What the task requires.
Write out, word for word, only the lines from the one containing "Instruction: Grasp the" through the final line of the data.
===== The data =====
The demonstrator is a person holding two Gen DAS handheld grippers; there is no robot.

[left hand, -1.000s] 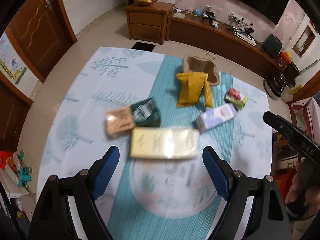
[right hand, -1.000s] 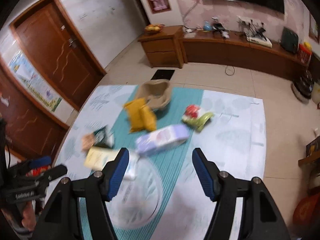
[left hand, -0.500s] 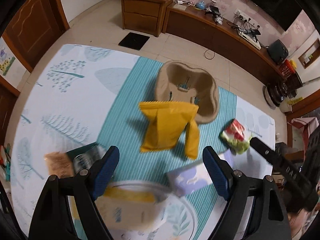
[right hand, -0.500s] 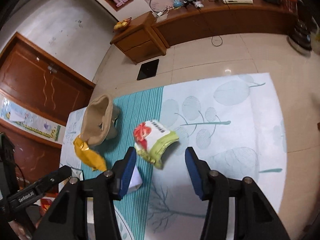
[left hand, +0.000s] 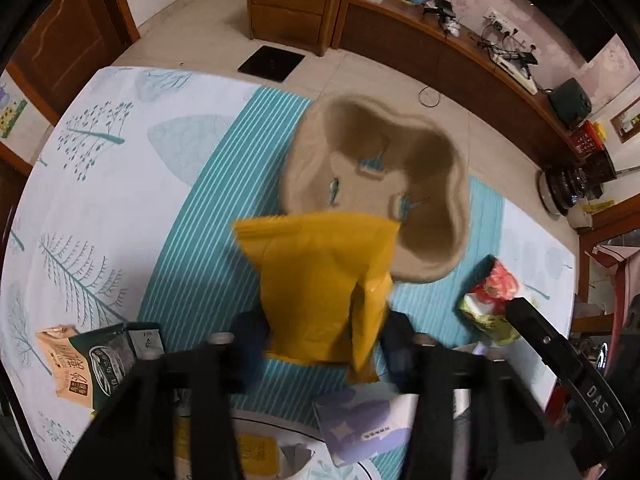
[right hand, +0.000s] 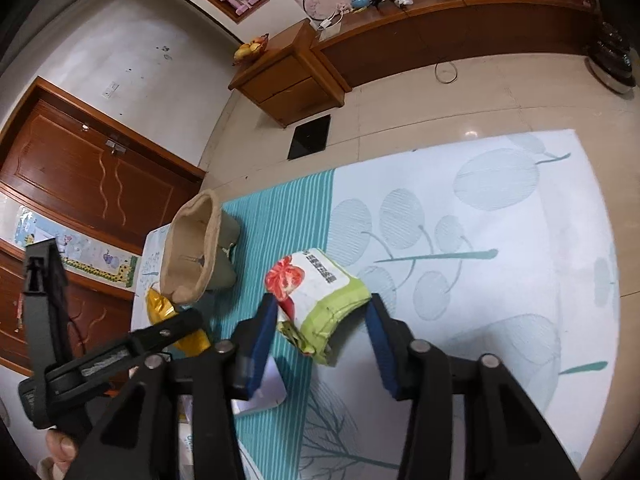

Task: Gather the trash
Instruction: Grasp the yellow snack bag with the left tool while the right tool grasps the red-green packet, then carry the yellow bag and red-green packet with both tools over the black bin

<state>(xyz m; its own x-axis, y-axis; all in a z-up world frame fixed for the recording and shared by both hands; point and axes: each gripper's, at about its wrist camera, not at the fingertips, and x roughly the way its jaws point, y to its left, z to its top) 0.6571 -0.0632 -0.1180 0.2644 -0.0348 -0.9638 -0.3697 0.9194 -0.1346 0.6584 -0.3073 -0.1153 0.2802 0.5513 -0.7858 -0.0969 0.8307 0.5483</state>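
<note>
Covering bench: leaf-print cloth with teal striped runner (left hand: 192,280). Lobed tan fabric basket (left hand: 432,240) at far edge, presumably the bin. Left tool (left hand: 320,340) closing around crumpled yellow foil packet (left hand: 320,280); right tool (right hand: 324,332) closing astride green-and-white snack wrapper (right hand: 320,300), neither clenched yet.

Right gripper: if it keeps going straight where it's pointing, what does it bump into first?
Most likely the green packet. It already lies between the right gripper's closing jaws, on the tablecloth. Whether the pads touch it yet is unclear.
</note>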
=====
Task output.
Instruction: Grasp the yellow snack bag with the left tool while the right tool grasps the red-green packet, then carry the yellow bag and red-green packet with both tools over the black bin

<state>(xyz m; its own x-axis, y-axis; all in a z-up world frame fixed for the recording and shared by both hands; point and axes: each gripper's, at about its wrist camera, not at the fingertips, and x roughly the way its jaws point, y to its left, z to its top) 0.6571 -0.0632 -0.1180 0.2644 -0.0348 -0.9638 -0.3697 0.9194 -0.1346 0.6584 -0.3073 -0.1153 0.2802 0.5513 -0.7858 -0.0969 0.8307 0.5483</state>
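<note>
Covering bench: leaf-print cloth with teal striped runner (left hand: 192,280). Lobed tan fabric basket (left hand: 432,240) at far edge, presumably the bin. Left tool (left hand: 320,340) closing around crumpled yellow foil packet (left hand: 320,280); right tool (right hand: 324,332) closing astride green-and-white snack wrapper (right hand: 320,300), neither clenched yet.

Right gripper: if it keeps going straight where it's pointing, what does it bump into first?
Most likely the green packet. It already lies between the right gripper's closing jaws, on the tablecloth. Whether the pads touch it yet is unclear.
</note>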

This concludes the output.